If the law is changed then Renzi – who remains at the helm of the PD – could lead his party into the next round of elections. If he does, he’s likely to face fierce competition from anti-establishment and eurosceptic parties currently riding on a wave of populist support.
With key elections coming up in France and Germany in 2017, Italy’s referendum also came at a pivotal point for the future of the EU. The instability the ‘No’ vote could cause in Italy may further strengthen the position of other eurosceptic parties across Europe – parties that have already been emboldened by the UK’s decision to exit the EU and Donald Trump’s win in the US presidential election.
The impact of the referendum will be seen in the financial markets first and the real economy second.
The ‘No’ vote is likely to have more of an impact than a ‘Yes’ vote would have, and the banking sector – already in turmoil – is likely to be most affected. The Italian banking system is swamped with €360bn of non-performing loans, and the latest bout of political upheaval comes at a time when major banks are trying to secure billions of euros from private investors.
Monte dei Paschi di Siena, the world’s oldest bank, faces collapse if it fails to secure €5 billion from investors by the end of the year, which could force Gentiloni’s government to step in with a multibillion-euro bailout. And although UniCredit SpA announced ‘decisive’ plans to shore up its balance sheet, which include raising €13 billion through a share sale, the beleaguered lender could need its own government rescue act if it can’t generate the funds.

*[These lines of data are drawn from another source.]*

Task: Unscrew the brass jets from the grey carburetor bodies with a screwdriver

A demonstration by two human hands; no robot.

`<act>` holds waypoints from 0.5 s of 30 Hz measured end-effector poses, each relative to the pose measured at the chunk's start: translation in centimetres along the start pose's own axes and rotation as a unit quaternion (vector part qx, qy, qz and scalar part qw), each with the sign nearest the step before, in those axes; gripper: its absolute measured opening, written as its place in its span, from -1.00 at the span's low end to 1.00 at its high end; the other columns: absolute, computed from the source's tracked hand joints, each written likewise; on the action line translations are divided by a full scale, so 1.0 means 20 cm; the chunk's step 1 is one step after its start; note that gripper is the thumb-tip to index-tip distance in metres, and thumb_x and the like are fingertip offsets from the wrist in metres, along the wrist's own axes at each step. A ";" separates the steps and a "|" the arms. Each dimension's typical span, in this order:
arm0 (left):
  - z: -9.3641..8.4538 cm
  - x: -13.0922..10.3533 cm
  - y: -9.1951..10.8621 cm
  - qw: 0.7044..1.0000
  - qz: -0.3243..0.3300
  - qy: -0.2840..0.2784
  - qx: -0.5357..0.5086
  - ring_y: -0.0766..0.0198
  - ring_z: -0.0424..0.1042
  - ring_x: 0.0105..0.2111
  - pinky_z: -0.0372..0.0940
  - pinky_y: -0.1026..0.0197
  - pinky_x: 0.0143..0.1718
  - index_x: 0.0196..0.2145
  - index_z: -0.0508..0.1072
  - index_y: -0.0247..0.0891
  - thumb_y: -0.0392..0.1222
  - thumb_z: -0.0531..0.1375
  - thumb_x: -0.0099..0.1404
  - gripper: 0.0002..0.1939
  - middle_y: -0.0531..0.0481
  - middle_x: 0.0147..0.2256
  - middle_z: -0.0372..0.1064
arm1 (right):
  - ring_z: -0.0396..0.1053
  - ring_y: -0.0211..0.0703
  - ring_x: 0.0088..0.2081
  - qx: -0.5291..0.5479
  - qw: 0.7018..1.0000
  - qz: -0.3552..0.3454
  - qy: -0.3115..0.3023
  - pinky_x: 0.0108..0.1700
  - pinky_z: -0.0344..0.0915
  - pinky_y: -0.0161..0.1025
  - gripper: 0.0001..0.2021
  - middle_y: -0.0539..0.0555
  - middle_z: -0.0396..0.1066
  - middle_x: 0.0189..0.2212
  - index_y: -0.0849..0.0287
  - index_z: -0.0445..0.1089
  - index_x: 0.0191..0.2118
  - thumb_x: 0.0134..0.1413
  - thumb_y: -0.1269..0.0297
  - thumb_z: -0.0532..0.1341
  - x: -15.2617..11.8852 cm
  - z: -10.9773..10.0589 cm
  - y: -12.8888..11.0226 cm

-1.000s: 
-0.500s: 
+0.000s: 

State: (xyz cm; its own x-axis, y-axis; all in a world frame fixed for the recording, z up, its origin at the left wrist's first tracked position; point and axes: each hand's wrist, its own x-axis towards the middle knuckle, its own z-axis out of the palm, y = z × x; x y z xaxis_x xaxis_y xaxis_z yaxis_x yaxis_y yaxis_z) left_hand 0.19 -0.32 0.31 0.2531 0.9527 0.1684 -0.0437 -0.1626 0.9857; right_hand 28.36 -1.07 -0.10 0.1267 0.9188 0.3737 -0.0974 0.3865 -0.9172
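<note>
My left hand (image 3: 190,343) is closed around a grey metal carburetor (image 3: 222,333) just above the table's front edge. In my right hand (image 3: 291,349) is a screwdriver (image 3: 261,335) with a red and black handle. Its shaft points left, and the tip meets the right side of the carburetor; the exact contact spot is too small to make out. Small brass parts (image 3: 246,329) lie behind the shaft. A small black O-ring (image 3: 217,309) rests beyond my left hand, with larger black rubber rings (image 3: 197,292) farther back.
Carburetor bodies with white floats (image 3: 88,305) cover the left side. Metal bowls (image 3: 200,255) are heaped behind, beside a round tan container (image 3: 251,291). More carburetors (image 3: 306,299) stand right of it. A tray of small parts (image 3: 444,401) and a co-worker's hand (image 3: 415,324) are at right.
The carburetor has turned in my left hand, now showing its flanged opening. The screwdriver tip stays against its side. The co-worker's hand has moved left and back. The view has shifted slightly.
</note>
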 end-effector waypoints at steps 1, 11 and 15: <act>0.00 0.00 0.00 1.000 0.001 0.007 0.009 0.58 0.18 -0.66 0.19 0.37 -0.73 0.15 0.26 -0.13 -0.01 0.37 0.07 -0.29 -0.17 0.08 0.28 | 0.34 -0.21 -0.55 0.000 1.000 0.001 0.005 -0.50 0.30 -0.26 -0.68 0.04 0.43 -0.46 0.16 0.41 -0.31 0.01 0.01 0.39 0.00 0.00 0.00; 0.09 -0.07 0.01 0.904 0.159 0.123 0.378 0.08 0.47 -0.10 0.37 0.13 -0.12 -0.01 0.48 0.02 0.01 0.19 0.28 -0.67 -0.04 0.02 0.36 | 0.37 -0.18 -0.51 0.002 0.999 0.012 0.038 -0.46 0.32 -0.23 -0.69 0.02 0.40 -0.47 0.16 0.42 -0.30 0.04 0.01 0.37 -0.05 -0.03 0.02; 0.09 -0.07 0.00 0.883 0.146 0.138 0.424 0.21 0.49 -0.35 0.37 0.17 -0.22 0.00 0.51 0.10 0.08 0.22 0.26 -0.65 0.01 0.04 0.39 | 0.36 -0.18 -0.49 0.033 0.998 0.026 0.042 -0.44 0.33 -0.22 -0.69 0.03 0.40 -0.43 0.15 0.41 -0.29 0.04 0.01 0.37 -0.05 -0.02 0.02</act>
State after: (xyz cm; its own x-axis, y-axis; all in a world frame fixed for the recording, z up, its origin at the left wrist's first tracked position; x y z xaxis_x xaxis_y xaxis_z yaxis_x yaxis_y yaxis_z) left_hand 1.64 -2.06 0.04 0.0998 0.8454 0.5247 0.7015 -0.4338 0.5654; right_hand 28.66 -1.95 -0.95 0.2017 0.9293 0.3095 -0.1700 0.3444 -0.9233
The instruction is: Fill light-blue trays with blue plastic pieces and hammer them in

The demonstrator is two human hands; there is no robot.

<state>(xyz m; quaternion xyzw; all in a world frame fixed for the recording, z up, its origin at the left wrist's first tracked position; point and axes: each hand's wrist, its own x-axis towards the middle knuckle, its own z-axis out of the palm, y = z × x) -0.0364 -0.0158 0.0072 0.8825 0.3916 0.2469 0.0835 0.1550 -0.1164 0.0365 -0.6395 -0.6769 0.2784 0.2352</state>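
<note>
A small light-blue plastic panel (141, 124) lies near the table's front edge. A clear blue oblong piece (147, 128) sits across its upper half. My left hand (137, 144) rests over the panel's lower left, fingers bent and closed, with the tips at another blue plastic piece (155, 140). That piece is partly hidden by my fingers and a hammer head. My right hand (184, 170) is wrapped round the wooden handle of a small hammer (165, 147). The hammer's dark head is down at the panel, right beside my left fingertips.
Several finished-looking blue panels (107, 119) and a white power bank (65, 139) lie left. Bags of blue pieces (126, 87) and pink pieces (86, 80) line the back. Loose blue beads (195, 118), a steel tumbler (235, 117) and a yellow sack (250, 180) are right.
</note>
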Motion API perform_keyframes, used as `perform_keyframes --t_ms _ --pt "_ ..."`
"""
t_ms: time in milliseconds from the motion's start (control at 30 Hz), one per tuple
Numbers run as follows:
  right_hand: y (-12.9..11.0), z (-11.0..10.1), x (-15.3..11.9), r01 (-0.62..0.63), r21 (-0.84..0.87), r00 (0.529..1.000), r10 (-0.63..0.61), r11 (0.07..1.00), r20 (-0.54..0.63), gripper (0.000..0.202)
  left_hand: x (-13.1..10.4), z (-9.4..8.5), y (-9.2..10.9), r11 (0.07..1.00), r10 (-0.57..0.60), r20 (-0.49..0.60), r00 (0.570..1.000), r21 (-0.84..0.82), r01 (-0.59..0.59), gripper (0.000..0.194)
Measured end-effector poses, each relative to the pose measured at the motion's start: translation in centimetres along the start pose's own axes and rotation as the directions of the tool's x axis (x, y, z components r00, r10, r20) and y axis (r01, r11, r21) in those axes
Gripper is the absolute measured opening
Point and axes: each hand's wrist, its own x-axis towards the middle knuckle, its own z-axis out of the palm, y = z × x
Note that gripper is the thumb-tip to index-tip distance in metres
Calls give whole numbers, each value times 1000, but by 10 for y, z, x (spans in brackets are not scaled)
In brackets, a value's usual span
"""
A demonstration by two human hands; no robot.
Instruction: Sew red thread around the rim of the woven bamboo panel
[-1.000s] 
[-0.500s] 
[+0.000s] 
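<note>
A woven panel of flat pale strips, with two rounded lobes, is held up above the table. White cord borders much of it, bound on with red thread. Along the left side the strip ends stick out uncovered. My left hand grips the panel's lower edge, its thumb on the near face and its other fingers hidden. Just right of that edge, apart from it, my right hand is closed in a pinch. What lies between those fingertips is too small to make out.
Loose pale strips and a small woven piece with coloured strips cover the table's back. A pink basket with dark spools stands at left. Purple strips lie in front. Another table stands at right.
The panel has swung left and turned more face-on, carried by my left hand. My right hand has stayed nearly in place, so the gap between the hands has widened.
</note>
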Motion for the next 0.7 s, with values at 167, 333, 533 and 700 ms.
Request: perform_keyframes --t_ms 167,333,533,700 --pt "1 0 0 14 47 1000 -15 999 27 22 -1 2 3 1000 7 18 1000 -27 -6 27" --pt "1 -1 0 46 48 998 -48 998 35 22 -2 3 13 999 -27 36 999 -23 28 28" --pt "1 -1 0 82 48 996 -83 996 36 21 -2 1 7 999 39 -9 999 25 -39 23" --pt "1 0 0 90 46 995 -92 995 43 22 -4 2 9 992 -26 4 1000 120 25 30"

While the true impact of the ‘No’ vote is still unknown, Italian banks remain very fragile, and any impact is likely to reverberate across the European banking sector as a whole.
The ‘No’ vote also rattled other markets across Europe. Major crosses like EUR/USD, EUR/GBP and EUR/CHF saw a short-term drop but quickly recovered, and the long-term market impact is still to be seen. The DAX, CAC 40 and FTSE 100 were all up in the aftermath of the vote.
Italy’s credit rating
A period of economic and political turmoil could also compromise Italy’s credit rating, which would in turn push up the cost of borrowing for the Italian government and its municipals and businesses. DBRS, the Canadian rating agency, holds the highest rating on Italian debt, but amid the negative outlook has put this under review. The three major ratings agencies – Fitch, Moody’s and S&P (which has a BBB- rating for Italy, the lowest of the investment grade ratings) – are also now likely to review.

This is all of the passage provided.